(Stored items from a collection)

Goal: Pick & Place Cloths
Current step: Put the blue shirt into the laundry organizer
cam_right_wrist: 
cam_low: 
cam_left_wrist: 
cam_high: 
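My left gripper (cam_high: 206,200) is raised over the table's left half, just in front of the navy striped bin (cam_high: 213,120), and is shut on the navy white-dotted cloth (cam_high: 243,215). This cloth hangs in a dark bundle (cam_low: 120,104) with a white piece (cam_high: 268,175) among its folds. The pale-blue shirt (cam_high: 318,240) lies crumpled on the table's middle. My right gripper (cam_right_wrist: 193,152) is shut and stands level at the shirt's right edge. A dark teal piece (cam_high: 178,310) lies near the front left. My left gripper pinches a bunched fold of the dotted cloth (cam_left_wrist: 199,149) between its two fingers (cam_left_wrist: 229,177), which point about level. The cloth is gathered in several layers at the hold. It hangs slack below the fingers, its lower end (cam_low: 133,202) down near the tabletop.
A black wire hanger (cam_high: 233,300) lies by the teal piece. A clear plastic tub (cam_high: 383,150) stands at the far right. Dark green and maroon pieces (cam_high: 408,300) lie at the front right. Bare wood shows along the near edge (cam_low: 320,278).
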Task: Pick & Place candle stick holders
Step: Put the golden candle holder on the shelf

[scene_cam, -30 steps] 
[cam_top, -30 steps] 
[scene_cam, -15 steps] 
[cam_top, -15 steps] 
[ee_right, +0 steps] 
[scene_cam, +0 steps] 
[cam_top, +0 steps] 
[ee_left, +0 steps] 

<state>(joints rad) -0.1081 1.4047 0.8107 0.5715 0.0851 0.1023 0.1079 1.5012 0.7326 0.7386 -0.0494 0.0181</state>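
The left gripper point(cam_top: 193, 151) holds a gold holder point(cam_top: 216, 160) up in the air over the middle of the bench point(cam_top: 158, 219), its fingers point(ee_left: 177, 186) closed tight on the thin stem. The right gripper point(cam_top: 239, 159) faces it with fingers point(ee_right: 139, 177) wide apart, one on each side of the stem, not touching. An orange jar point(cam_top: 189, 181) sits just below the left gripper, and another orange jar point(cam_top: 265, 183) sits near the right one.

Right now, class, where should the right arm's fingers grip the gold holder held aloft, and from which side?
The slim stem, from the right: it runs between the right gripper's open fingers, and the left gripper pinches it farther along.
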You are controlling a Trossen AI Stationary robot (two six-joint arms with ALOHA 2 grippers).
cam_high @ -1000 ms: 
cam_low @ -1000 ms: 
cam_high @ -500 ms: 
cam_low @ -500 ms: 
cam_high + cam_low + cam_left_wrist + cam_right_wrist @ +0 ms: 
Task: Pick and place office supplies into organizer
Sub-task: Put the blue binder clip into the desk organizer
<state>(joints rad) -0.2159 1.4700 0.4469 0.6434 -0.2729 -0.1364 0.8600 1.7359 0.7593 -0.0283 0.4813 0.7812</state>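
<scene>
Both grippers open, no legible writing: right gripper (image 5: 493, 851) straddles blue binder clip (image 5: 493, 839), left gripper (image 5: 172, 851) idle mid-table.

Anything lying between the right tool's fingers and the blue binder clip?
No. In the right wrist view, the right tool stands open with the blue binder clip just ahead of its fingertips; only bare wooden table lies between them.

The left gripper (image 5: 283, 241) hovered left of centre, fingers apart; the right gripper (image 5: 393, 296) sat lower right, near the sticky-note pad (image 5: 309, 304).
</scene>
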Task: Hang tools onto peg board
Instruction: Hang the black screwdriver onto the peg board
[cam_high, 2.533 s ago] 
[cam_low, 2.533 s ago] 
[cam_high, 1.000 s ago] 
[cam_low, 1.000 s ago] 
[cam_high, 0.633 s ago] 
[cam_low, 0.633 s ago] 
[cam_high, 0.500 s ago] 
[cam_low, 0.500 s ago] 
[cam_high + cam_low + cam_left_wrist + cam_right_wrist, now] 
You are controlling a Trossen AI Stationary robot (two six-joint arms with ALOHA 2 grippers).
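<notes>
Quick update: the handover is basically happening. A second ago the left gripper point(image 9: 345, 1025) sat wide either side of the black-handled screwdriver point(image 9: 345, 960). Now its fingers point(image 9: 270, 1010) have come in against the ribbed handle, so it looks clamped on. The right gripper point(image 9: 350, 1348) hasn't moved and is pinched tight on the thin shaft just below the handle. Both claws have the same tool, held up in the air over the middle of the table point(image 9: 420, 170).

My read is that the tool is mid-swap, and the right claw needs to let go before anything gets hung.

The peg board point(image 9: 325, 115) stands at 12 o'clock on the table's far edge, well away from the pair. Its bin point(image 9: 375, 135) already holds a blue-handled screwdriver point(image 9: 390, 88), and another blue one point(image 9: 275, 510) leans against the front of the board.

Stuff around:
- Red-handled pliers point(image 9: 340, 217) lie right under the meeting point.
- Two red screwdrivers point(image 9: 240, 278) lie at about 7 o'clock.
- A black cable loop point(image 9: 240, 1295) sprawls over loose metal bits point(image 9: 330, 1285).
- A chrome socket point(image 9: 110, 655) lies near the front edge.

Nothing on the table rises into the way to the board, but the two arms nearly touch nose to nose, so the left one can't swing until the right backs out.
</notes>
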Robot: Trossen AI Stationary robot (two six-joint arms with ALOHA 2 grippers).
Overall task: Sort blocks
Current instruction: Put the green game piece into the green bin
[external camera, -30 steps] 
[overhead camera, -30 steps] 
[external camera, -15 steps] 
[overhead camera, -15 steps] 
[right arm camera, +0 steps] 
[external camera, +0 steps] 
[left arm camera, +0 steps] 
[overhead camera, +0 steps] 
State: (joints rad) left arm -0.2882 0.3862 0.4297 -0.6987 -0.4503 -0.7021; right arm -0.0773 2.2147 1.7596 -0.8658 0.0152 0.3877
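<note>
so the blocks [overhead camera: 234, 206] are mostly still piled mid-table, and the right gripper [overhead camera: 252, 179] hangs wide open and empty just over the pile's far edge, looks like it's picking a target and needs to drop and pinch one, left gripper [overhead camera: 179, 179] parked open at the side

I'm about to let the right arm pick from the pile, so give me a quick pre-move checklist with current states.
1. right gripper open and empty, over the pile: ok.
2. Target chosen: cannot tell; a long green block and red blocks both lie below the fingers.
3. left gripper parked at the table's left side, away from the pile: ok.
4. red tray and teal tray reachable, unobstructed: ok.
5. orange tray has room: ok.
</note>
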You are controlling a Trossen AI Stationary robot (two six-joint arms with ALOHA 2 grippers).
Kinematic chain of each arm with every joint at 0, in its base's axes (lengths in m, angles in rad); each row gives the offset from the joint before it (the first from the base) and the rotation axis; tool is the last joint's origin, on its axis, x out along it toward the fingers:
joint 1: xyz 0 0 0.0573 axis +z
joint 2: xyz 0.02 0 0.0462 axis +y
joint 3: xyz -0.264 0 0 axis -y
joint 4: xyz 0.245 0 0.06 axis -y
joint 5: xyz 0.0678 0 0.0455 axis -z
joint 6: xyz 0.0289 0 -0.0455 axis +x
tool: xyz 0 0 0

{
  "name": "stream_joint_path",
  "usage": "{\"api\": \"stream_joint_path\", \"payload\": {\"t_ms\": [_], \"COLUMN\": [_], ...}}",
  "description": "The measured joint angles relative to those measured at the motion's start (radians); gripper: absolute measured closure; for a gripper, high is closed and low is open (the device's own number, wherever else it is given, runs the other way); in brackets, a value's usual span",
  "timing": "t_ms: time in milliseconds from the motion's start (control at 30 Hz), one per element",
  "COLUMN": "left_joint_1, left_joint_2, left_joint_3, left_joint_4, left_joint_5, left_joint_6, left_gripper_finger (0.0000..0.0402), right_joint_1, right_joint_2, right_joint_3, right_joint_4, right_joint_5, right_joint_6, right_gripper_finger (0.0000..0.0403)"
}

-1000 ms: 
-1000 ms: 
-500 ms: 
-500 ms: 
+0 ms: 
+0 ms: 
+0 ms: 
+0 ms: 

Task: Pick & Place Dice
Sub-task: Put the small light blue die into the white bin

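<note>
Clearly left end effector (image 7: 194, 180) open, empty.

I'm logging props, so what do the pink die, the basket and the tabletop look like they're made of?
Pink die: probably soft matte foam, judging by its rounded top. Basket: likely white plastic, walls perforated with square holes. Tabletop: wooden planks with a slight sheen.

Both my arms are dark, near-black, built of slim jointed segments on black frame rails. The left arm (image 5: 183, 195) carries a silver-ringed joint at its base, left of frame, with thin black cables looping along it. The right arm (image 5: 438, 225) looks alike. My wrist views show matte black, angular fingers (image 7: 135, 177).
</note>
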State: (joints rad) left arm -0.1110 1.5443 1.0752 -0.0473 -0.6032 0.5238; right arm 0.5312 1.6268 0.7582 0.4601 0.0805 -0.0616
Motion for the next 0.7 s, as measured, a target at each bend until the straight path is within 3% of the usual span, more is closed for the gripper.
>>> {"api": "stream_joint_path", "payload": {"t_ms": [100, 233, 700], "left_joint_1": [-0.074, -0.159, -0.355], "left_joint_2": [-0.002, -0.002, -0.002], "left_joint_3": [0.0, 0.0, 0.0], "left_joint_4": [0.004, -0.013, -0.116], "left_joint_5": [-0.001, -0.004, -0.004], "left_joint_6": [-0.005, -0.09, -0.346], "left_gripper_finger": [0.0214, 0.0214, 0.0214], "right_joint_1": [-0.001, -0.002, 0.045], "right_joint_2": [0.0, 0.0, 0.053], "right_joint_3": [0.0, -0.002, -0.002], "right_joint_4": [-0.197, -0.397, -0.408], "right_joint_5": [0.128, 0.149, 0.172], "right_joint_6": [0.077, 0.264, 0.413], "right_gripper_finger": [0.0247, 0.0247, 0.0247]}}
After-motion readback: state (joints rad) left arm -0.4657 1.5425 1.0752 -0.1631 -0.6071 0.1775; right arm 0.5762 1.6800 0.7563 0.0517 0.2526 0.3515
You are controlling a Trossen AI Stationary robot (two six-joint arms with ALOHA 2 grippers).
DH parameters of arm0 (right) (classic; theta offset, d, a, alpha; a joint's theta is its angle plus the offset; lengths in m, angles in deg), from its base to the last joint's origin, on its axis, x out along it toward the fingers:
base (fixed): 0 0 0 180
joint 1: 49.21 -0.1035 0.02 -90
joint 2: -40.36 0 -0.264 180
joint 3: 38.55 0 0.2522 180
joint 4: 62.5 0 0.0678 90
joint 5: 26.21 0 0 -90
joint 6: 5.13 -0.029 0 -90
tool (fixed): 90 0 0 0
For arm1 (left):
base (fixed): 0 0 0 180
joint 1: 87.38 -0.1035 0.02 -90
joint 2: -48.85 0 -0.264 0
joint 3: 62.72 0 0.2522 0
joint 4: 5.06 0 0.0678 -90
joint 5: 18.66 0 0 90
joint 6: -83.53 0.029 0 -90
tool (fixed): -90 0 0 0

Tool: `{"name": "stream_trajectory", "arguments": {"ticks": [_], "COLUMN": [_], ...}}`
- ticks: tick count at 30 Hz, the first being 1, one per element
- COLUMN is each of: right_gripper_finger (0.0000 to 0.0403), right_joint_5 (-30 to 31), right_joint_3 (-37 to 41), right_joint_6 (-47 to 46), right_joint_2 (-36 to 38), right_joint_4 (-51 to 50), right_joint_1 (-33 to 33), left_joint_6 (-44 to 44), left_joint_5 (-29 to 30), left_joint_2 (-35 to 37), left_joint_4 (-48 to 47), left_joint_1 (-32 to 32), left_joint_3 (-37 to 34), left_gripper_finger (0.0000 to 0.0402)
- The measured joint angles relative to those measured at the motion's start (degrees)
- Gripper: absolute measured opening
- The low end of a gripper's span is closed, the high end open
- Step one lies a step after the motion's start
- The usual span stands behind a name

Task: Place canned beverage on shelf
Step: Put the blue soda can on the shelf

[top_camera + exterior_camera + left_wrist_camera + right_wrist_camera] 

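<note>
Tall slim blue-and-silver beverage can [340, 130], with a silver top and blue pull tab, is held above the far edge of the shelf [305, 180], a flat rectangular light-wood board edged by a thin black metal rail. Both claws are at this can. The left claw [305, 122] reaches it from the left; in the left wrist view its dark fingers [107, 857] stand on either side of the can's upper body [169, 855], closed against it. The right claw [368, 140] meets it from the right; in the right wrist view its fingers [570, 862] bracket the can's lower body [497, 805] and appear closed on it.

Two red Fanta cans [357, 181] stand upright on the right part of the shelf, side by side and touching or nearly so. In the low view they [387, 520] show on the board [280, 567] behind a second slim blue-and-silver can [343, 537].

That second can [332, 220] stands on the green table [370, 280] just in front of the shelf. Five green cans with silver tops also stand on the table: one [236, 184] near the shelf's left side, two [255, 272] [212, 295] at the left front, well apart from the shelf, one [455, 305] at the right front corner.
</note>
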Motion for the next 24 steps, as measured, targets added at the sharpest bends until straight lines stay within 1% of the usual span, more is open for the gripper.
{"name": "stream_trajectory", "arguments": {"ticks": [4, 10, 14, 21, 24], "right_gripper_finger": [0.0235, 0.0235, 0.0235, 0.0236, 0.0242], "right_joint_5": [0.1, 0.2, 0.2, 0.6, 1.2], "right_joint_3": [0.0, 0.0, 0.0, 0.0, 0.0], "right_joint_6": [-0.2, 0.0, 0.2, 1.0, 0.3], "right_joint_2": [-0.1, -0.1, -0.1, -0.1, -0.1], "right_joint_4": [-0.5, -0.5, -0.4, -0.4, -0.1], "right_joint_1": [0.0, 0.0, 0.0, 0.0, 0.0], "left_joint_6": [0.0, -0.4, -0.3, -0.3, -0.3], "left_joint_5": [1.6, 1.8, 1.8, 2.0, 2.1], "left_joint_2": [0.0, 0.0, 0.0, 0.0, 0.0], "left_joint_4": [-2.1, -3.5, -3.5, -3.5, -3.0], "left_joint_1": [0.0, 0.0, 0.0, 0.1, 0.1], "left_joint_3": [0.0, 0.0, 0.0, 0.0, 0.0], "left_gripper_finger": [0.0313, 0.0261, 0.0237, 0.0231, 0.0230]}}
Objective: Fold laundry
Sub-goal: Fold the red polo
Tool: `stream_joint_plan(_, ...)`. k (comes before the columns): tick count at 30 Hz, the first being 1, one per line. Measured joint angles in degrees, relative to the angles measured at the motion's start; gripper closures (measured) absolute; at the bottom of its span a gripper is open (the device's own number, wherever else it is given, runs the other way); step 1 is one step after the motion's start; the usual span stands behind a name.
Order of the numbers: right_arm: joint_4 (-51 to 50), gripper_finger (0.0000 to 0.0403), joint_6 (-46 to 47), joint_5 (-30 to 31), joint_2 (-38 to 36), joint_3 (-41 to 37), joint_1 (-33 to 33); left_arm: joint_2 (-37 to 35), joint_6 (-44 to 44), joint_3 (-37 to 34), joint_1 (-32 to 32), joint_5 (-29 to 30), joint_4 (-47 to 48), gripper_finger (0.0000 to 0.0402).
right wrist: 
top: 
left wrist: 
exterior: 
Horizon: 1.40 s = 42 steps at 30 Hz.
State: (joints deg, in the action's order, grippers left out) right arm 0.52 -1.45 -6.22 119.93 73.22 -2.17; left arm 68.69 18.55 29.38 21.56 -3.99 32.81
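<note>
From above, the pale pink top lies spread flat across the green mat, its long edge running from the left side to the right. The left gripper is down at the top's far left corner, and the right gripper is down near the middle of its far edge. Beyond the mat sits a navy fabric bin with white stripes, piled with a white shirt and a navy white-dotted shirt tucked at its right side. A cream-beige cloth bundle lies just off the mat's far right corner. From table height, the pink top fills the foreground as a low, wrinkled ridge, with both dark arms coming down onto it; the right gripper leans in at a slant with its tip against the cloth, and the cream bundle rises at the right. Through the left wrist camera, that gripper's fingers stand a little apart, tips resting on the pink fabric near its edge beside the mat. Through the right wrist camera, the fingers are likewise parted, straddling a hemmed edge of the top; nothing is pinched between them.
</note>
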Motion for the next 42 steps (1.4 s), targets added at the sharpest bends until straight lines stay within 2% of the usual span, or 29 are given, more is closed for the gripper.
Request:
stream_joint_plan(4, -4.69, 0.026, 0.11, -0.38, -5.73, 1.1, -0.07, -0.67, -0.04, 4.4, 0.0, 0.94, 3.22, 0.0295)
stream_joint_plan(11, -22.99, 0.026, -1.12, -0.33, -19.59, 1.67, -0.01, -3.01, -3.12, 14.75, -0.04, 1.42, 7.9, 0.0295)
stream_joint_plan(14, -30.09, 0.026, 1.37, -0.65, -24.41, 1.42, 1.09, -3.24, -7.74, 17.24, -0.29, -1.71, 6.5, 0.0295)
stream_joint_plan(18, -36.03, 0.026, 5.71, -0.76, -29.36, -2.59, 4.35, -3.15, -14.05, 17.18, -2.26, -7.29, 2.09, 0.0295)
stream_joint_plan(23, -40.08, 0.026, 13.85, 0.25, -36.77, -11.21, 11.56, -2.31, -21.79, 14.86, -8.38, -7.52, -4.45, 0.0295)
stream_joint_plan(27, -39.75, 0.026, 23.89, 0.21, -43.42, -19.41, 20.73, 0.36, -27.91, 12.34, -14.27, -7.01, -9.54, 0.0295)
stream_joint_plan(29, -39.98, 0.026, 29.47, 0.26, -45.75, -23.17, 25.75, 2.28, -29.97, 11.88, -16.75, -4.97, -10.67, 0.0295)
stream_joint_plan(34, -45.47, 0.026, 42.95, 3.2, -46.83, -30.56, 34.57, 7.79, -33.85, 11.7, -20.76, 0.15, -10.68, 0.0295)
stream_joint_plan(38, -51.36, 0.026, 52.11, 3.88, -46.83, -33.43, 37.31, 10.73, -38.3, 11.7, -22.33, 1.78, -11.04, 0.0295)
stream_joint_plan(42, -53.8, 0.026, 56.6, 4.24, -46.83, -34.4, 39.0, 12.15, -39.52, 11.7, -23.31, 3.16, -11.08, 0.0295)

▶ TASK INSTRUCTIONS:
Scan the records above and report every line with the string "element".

▶ THE COMPLETED TASK:
  "timing": "t_ms: time in milliseconds from the motion's start (control at 30 Hz), one per element",
- ticks: tick count at 30 Hz, the first being 1, one per element

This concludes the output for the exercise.